L’entrée en vigueur de la loi vise, entre autres, à moderniser la gouvernance des ordres. Heureusement, l’OOAQ avait pris les devants depuis quelques années en mettant en place la majorité des dispositions prescrites au nouveau Code. Ainsi, les fonctions de présidence et de direction générale ont été scindées, la taille du Conseil d’administration a été réduite et les réflexions autour de la politique sur l’éthique du Conseil d’administration ont déjà été amorcées. L’OOAQ entre donc dans cette nouvelle ère avec une longueur d’avance.

 

Par ailleurs, la modernisation du Code des professions élargit le mandat du Commissaire aux plaintes en le transformant en Commissaire à l’admission aux ordres. Son rôle sera de s’assurer que les processus, mis en place pour admettre toute personne qui se porte candidat pour devenir membre d’un ordre professionnel, soient justes et équitables, et ce, peu importe la provenance du candidat. Il aura ainsi le pouvoir d’enquêter et d’émettre des recommandations à ce sujet. L’OOAQ est conscient qu’à Montréal, et partout au Québec, les communautés culturelles provenant de l’immigration sont de plus en plus nombreuses et ont besoin des services de professionnels pouvant répondre à cette diversité. Les efforts pour faciliter l’accueil d’orthophonistes et audiologistes de la communauté internationale ont été soutenus, sans toutefois que des compromis sur la compétence aient été faits. En effet, des stages d’intégrations, des modules en ligne, la préparation à l’arrivée et l’accueil, l’entente interprovinciale et plus récemment l’Arrangement de reconnaissance mutuelle avec la France ont été mis en place dans les dernières années. L’OOAQ a compris depuis longtemps que l’heure était à l’ouverture : 76% des demandes d’équivalence de diplôme et de formation ont été totalement ou partiellement acceptées depuis 2010. De plus, des 24% des demandes refusées, les candidats complètent en moins de deux ans, en moyenne, les formations d’appoint et les stages exigés pour bénéficier de leur équivalence.

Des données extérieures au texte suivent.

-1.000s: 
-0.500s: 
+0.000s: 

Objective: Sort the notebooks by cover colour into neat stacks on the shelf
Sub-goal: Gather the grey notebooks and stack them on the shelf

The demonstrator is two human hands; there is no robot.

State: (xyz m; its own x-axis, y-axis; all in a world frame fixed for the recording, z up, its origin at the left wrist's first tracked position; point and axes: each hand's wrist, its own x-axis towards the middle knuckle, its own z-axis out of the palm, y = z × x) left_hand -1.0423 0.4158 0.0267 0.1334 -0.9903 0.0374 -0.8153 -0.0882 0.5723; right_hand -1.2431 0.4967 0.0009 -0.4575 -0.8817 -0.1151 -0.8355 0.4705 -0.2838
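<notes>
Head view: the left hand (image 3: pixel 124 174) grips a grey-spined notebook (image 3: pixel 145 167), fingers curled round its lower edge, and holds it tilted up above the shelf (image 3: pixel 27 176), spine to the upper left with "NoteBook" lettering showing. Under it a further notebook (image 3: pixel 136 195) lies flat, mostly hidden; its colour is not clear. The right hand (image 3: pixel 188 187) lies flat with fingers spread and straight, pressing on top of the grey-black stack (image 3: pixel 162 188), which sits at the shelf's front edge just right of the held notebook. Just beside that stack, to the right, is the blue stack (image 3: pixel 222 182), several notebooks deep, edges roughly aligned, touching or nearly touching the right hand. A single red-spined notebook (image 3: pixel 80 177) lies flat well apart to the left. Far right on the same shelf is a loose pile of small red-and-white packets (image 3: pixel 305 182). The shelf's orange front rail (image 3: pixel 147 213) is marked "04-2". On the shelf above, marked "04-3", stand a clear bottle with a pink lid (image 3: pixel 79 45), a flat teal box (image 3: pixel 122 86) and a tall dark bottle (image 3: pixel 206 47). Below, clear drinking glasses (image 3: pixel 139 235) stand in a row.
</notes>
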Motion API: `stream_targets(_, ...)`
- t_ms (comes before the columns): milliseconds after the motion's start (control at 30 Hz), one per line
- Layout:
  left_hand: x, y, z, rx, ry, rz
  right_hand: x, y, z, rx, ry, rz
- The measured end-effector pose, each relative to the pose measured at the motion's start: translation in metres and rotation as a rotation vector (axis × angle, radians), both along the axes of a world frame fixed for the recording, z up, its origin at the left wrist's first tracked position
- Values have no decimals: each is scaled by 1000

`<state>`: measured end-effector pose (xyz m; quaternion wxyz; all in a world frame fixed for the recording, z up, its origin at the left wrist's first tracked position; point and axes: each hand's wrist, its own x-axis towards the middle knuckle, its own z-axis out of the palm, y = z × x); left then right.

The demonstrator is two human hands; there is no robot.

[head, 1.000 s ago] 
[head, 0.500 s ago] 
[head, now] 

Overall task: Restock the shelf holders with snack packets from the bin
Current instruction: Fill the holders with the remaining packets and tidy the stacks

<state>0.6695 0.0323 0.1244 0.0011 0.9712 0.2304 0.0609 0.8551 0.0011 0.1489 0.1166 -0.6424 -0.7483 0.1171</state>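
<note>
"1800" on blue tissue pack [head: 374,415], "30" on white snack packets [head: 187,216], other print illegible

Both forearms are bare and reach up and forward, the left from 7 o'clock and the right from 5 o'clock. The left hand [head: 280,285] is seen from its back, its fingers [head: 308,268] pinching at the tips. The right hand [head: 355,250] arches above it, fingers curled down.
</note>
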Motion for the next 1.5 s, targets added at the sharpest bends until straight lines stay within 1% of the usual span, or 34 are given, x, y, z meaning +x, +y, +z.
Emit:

Il faut toutefois rappeler que pour l’Ordre, comme pour plusieurs autres ordres, trouver les stages de perfectionnement requis demeure un défi de taille que le système doit relever avec les partenaires du milieu.

 

Enfin, les nouvelles dispositions au Code prévoient l’obligation pour les membres des ordres professionnels de suivre une formation sur l’éthique et la déontologie. Voilà un beau projet porteur pour l’ensemble du système professionnel afin de continuer de garantir au public des services exemplaires assurés par des professionnels compétents.

 

Plusieurs autres éléments modifient le Code des professions.  Les prochaines semaines seront consacrées à l’analyse approfondie de ces éléments afin que le Conseil d’administration puisse rédiger un plan d’action permettant à l’OOAQ et à ses membres de se conformer en tous points à la Loi. Nous pouvons néanmoins être fiers du chemin parcouru et de la vision avant-gardiste dont a fait preuve notre organisation.